*What is needed*
In the entries below, find the line with "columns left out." and the line with "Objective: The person"; give again those lines and every line between them, exactly.

*Input*
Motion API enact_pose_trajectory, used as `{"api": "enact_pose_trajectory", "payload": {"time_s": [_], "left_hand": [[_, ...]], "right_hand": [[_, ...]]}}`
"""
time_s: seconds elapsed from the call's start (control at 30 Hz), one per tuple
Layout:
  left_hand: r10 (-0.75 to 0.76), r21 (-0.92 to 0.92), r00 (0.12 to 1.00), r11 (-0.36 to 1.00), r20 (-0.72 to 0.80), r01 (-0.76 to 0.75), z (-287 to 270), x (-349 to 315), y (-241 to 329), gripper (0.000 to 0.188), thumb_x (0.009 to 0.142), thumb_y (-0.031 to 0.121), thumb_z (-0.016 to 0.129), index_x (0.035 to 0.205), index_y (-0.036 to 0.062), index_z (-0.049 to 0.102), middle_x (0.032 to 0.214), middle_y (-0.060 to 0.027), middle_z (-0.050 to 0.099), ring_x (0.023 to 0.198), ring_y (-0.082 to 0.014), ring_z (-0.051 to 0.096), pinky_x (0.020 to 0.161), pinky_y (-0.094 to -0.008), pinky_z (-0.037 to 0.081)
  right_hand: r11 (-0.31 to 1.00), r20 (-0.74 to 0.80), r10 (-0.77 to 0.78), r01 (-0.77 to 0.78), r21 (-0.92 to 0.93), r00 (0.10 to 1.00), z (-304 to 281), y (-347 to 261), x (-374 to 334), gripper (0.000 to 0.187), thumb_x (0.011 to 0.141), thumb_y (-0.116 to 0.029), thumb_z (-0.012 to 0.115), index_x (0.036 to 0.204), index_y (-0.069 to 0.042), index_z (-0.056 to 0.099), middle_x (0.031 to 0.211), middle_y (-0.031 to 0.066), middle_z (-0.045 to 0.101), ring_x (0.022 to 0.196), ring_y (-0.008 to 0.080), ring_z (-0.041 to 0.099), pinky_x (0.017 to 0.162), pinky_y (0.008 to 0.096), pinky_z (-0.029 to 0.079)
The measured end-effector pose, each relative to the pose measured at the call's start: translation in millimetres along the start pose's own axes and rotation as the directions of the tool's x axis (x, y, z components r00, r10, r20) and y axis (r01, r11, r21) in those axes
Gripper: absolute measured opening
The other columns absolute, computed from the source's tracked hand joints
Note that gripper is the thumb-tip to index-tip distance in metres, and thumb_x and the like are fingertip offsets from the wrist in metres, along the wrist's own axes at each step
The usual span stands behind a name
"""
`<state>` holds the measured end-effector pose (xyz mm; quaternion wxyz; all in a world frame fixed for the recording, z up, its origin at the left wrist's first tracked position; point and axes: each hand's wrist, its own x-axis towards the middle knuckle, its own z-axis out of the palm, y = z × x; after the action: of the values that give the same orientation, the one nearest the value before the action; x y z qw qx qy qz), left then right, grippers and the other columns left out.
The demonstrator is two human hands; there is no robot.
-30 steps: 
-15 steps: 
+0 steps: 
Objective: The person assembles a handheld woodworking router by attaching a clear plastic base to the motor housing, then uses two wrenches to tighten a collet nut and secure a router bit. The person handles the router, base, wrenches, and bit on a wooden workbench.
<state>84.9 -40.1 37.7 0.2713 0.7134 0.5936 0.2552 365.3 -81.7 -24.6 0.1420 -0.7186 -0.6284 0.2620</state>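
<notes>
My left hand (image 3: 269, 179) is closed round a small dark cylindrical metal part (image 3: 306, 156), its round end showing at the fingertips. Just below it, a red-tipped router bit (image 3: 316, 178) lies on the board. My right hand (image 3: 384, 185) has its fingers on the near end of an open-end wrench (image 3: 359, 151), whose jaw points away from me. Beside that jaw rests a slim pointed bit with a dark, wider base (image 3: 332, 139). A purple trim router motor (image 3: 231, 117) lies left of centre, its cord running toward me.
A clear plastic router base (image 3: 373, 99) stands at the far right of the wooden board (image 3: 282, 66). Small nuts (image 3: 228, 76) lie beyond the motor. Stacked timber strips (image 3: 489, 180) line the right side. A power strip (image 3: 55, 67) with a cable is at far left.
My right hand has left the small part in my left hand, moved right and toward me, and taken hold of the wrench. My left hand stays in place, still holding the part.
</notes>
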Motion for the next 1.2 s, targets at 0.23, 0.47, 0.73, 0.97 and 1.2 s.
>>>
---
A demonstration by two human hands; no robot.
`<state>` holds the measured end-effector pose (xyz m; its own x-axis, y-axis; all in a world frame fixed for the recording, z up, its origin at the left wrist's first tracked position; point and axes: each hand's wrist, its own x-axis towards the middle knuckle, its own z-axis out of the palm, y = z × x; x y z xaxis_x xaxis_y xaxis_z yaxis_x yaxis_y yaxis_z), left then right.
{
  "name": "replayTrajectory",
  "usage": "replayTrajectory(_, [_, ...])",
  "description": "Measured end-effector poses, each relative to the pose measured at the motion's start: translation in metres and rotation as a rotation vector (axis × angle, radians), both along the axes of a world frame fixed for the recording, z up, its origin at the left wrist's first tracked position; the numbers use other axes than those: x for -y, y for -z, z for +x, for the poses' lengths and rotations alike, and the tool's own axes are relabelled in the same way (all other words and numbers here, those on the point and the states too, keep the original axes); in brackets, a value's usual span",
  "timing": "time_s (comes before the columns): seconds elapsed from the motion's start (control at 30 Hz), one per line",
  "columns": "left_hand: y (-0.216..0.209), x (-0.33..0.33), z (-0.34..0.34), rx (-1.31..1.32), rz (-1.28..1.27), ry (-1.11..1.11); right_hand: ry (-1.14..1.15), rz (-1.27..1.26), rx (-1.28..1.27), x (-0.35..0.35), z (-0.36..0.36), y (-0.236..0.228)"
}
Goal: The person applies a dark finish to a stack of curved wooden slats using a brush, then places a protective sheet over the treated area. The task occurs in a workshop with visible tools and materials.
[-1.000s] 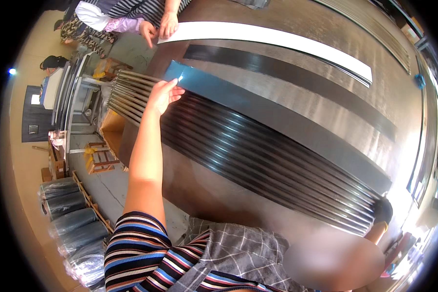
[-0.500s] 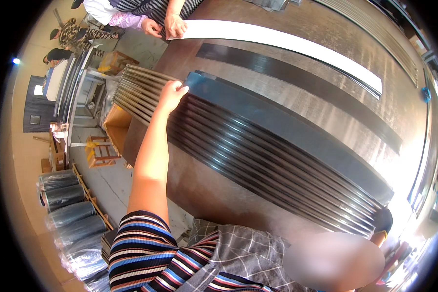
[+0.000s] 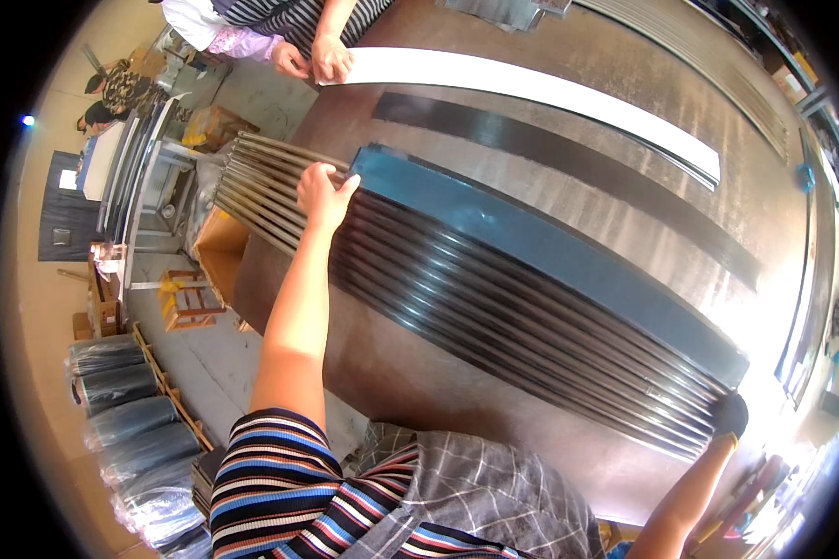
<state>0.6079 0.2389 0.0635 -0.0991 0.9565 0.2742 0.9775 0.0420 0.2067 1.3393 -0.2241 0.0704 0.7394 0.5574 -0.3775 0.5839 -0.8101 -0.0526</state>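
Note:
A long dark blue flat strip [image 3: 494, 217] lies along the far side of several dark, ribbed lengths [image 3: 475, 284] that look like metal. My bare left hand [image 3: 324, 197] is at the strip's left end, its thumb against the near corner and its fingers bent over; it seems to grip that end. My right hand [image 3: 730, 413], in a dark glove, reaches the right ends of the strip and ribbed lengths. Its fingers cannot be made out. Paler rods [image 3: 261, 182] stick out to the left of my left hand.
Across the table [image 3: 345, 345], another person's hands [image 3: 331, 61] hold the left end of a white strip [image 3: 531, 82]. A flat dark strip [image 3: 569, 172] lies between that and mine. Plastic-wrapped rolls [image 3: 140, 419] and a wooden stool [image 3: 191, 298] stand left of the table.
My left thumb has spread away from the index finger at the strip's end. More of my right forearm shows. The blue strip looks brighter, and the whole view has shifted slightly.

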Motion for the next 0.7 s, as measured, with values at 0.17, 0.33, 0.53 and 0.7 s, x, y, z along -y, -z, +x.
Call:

*Task solution*
`<state>` holds the measured end-effector pose (xyz mm; quaternion wxyz; all in a world frame fixed for the recording, z up, its origin at the left wrist's first tracked position; point and axes: each hand's wrist, its own x-axis towards the middle knuckle, its own z-axis out of the palm, y = z × x; after the action: of the values that give the same orientation, the one nearest the value before the action; x y z qw qx qy qz), left then right, grippers and the other columns left out.
The demonstrator is two human hands; there is no robot.
-30 steps: 
-15 steps: 
+0 steps: 
Objective: The person assembles a handheld woodworking router by attaching a clear plastic base to the motor housing, then uses two wrenches to tighten a collet nut and secure a router bit. The person handles the router, base, wrenches, and bit on a wooden workbench.

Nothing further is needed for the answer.